Kris Smaldon’s passion as a health assistant was to help kids in hospital and their families cope with difficulties resulting from a medical diagnoses. She thought she’d heard of every ailment a child could possibly suffer from.
Until her own daughter was diagnosed with Celiac disease. With what?
Shock, disbelief, powerless was how she felt hearing four year old Skylar had it, confirmed by blood test. Pale with dark circles under her eyes, she’d suffered brain fog, fatigue, bloated-belly for years. “I did a search on the internet and panicked when I read what Celiac was’, Kris, now 45 remembers. “My first trip to the grocery store, I cried. I didn’t even know what gluten was. I was completely overwhelmed and couldn’t figure out what was safe because of the way food is labeled.”
It’s a lot to handle as a young mum with three girls; Skylar was four and a half. Sisters, McKenzie was two and Addison just a few months old. Over the next few years, each of them would be confirmed celiac. The youngest by two and a half years, brother Jack, also has the gene but not the disease.
Back to Skylar’s first diagnosis in 2009. Social media support groups and all the internet information that exists today, weren’t around then. Luckily ris discovered the Celiac Disease Center at Columbia University, a world-leader in Celiac research and treatment.
They confirmed through an endoscopy that Skylar had no villi at all in her small intestine, (villi are frond-like projections in the intestinal tract that absorb nutrients from food), and she was suffering from malnutrition.

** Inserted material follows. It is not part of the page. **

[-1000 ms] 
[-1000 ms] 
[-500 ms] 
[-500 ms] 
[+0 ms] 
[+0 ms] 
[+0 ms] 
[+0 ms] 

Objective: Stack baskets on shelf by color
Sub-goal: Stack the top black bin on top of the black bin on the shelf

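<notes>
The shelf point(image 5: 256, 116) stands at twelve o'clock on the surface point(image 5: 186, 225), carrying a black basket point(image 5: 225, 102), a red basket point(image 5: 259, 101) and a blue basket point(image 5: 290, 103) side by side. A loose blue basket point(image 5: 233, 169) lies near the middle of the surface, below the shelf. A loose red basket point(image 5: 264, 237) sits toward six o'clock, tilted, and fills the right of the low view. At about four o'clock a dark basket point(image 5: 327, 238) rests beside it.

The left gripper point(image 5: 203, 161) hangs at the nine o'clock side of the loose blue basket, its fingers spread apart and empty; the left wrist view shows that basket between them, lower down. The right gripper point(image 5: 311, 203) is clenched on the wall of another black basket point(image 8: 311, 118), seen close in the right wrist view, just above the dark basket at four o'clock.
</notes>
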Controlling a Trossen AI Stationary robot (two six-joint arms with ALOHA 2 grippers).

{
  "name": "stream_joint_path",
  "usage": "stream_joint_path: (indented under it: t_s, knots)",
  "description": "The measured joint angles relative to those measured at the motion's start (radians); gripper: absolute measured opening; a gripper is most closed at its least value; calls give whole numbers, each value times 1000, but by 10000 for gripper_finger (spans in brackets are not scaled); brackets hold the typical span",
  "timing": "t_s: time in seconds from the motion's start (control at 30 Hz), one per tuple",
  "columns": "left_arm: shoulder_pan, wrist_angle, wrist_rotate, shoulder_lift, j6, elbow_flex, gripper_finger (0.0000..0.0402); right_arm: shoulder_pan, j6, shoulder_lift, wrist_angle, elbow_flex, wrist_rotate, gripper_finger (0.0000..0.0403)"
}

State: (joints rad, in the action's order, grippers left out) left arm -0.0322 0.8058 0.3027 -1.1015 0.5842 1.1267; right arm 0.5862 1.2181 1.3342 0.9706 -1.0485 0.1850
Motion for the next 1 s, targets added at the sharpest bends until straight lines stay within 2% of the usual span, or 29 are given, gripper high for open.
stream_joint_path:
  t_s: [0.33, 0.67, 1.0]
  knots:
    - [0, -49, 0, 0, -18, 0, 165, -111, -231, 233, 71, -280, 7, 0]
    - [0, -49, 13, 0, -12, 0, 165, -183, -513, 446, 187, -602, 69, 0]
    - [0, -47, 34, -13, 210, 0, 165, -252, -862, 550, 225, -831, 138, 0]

|A gluten-free Cooking class at Colombia University, teaching the kids how to navigate life gluten-free.|
Luckily and unusually, there was local help too. On Long Island, NY, where the Smaldon family lived, there was a support group called Raising Our Celiac Kids, (R.O.C.K.). There Kris learned from others in the same boat. “Using normal cookbooks, but subbing out wheat flour for gluten-free flour one-for-one was a great help early on”, muses Kristin, “But I wasn’t great in the kitchen, so I had to learn”.
Kris was soon driving forty minutes to the only store around that stocked gluten-free-anything, and most of those ingredients weren’t great. Except Kinnikiritter Animal Cookies, the first kid-friendly option she could find that was both safe and scrumptious.
|Skylar building gingerbread houses at school only because mom bought 100 boxes of S'moreables® Graham Crackers for the whole class.||Years later Mackenzie's thoughtful teacher brought S'moreables® in so she could also join in the gingerbread house festivities.|
“The whole family went gluten-free so the girls would feel safe at home”, explains Kristin. As the girls grew, so did the choices. Kinnikinnick cookies and donuts were always asked for, but S’moreables® Graham Crackers were the top favourite. Particularly because Skylar’s first year at elementary school meant Kris had to buy enough S'moreables® -- 100 boxes -- for her whole class to make gingerbread houses so Skylar could join in the fun and stay safe. The alternative would have been sitting all alone and building her own. Belonging and feeling normal at school is one of the most important things parents want their kids to know.
As the years have gone by Kris’s ‘I want to help people’ attitude has grown alongside her skills in the kitchen. That’s why she decided to start an Instagram account to share recipes, tips and news with parents struggling to find safe and scrumptious ways to feed their allergic kids. It’s on Instagram that we found Kris @glutenfreewith3.
“I enjoy helping parents find safe products, share recipes, discover safe ways to eat out”, Kris elaborates. “I post about travel hacks and planning for school events. It’s really important parents know about the 504 Plan – it’s a legally binding protocol which outlines procedures that schools in the US need to stick to--like notifying parents ahead of time when a food-related activity will happen”.
|The Smaldon children at the Nourished Festival 2019 learning about the latest in allergy-friendly foods.|
The 504 plan has led to measures like getting a dedicated gluten-free microwave for the girls at school. Small but meaningful steps so they so they can enjoy a hot meal like their peers without getting “glutened’.
Kris’s Instagram account and blog have become a pantry of great gluten-free recipes and tips to make life with celiac feel as normal as possible. Ideas like getting a second small freezer at home for pizza and cupcakes on baking days to take later to birthday parties so the girls don’t have to go without.
At large family gatherings the family decided the safest and simplest way was to eat before they go and takes snacks and desserts so they could share some aspects of the meal without taking risks.
Traveling is a challenge when you’re not on known home turf. So that usually means taking their own pots and pans when they go away and backpacks full of food.
The family also appreciate the effort airlines go to accommodate celiacs, which is why they travel Jet Blue by choice.
|Mackenzie & Addison enjoying S'moreables Graham Crackers mom had to bring with her to the restaurant so they could have a safe & scrumptious dessert.|
“Disney has always been a saving grace for family vacations as they cater really well for people with celiac and allergies”, Kristen laughs. ‘On our first trip, after two days, I wanted to live there forever as it was the only place out we could really relax and not have to worry if the food is safe”.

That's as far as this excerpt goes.